> [Problem details] Work through the material below and tally the lines holding "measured"; only the tally should be returned.

> [Provided material]

━━━━━━━━━━━━━━━━━━━━━━━━━━━━━━

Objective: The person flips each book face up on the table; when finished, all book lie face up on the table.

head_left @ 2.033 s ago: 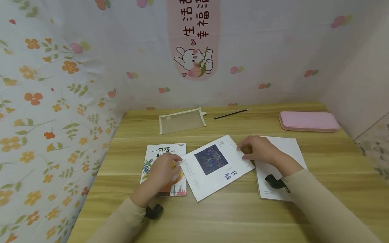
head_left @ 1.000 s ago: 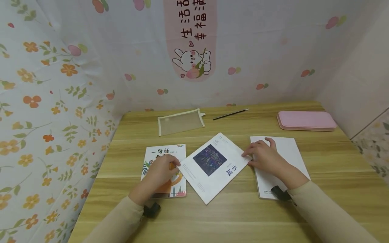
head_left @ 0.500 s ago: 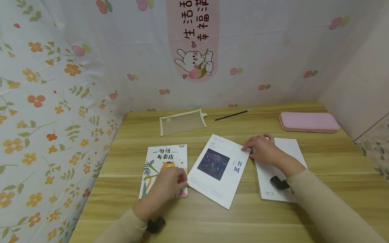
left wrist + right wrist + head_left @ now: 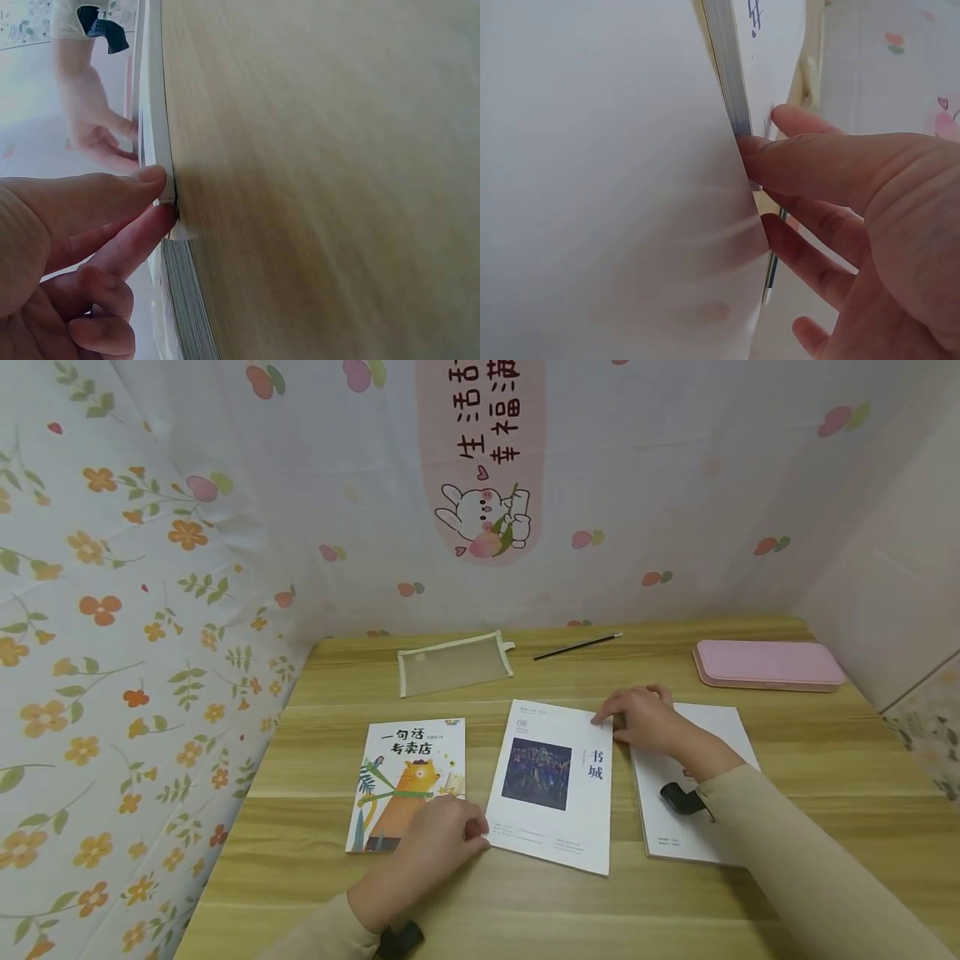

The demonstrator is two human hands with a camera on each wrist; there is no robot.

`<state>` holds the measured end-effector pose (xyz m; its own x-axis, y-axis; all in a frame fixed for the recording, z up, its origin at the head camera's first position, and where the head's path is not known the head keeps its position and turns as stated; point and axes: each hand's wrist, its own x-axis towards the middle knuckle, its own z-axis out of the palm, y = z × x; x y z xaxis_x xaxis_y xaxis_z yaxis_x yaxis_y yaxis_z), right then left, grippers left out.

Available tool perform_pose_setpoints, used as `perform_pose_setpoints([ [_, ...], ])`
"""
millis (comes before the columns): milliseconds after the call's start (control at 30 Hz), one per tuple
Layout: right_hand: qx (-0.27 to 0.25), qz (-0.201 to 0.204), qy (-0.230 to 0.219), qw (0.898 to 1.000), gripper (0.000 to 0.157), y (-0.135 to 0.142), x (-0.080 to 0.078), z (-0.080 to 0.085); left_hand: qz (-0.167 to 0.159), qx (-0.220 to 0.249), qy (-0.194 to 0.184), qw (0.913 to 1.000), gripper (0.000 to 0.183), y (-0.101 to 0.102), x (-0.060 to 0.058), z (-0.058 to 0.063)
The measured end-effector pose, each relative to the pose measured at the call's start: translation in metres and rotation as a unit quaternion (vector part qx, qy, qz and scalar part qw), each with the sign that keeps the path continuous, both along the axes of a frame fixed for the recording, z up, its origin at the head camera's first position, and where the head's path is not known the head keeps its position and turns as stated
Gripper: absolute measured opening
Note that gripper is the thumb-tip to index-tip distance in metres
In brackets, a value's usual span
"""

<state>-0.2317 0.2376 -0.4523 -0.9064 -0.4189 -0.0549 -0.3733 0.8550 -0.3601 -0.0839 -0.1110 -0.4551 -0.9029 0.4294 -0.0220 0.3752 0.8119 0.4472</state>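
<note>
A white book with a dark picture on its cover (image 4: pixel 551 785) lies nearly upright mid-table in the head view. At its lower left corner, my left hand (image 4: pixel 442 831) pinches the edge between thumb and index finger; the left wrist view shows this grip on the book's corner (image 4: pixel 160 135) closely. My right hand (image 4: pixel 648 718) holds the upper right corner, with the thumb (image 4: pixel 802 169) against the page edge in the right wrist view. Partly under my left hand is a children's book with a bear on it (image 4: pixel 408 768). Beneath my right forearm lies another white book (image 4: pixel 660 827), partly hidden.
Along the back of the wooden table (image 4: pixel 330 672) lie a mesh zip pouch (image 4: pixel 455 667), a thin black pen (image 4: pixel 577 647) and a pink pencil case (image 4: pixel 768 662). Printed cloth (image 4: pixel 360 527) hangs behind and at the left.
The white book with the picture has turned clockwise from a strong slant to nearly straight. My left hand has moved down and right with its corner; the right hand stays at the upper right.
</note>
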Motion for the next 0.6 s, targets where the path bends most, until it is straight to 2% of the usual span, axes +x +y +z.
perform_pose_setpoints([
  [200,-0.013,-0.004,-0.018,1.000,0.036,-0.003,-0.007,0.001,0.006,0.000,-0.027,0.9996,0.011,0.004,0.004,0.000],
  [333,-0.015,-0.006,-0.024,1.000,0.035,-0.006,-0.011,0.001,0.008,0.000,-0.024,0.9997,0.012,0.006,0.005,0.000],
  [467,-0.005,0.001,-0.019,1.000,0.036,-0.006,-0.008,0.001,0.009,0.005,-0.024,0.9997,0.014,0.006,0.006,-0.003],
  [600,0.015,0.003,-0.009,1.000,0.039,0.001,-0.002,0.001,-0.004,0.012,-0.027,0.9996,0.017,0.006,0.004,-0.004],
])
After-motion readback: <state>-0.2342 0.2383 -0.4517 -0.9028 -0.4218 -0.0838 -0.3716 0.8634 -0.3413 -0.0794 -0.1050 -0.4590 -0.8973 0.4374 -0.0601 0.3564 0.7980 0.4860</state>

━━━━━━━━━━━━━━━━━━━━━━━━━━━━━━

> [Output for this exercise] 3